• EXERCISE DESCRIPTION:
Print out the full listing below, word for word.

• SOURCE DATA:
>>>>>

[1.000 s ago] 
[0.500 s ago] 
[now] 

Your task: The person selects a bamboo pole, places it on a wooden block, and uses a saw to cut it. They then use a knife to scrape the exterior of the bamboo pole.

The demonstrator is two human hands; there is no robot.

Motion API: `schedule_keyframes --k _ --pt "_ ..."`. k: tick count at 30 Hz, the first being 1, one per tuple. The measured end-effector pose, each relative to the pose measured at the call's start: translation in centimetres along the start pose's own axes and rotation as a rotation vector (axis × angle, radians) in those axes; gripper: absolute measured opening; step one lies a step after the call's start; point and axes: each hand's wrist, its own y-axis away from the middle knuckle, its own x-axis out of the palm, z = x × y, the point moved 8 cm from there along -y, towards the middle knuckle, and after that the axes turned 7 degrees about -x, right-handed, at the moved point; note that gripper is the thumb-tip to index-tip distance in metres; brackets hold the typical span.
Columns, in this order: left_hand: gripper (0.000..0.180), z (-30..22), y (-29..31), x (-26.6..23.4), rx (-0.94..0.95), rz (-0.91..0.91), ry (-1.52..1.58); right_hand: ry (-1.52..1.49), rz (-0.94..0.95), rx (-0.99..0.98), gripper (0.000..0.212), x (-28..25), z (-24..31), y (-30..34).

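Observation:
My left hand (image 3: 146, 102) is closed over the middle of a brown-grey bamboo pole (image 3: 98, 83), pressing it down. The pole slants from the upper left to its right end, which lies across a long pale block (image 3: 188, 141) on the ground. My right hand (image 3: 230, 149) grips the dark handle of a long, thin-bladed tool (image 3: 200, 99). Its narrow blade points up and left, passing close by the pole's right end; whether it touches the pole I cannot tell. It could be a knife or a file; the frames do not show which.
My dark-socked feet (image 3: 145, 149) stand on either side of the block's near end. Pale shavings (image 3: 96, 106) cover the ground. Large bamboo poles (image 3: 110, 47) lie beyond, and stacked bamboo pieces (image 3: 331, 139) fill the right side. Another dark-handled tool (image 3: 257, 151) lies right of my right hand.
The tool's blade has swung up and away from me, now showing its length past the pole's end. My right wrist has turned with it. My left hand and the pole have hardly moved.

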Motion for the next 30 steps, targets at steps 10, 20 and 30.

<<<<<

• SOLVED PROBLEM:
[1.000 s ago] 
[0.500 s ago] 
[now] 

Your task: The person selects a bamboo pole, places it on a wooden block, and uses a saw to cut it. They then use a knife to scrape the exterior of the bamboo pole.

The demonstrator is two human hands; there is no robot.

Motion API: `schedule_keyframes --k _ --pt "_ ..."`. k: tick count at 30 Hz, the first being 1, one per tuple. The measured end-effector pose, each relative to the pose measured at the call's start: translation in centimetres along the start pose's own axes and rotation as a rotation vector (axis × angle, radians) in those axes; gripper: absolute measured opening; step one lies a step after the call's start; point and axes: each hand's wrist, its own y-axis away from the middle knuckle, its own x-axis out of the palm, z = x × y, the point moved 8 cm from there along -y, towards the middle knuckle, and after that the axes turned 7 degrees about -x, right-handed, at the moved point; note that gripper is the thumb-tip to index-tip distance in metres; brackets hold the typical span.
Columns, in this order: left_hand: gripper (0.000..0.180), z (-30..22), y (-29..31), x (-26.6..23.4), rx (-0.94..0.95), rz (-0.91..0.91), ry (-1.52..1.58); right_hand: ry (-1.52..1.49), rz (-0.94..0.95), rx (-0.99..0.98), gripper (0.000..0.212), x (-28..25), z (-24..31), y (-30..34).

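Observation:
My left hand (image 3: 146, 102) is closed over the middle of a brown-grey bamboo pole (image 3: 98, 83), pressing it down. The pole slants from the upper left to its right end, which lies across a long pale block (image 3: 188, 141) on the ground. My right hand (image 3: 230, 149) grips the dark handle of a long, thin-bladed tool (image 3: 200, 99). Its narrow blade points up and left, passing close by the pole's right end; whether it touches the pole I cannot tell. It could be a knife or a file; the frames do not show which.
My dark-socked feet (image 3: 145, 149) stand on either side of the block's near end. Pale shavings (image 3: 96, 106) cover the ground. Large bamboo poles (image 3: 110, 47) lie beyond, and stacked bamboo pieces (image 3: 331, 139) fill the right side. Another dark-handled tool (image 3: 257, 151) lies right of my right hand.
The tool's blade has swung up and away from me, now showing its length past the pole's end. My right wrist has turned with it. My left hand and the pole have hardly moved.
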
Motion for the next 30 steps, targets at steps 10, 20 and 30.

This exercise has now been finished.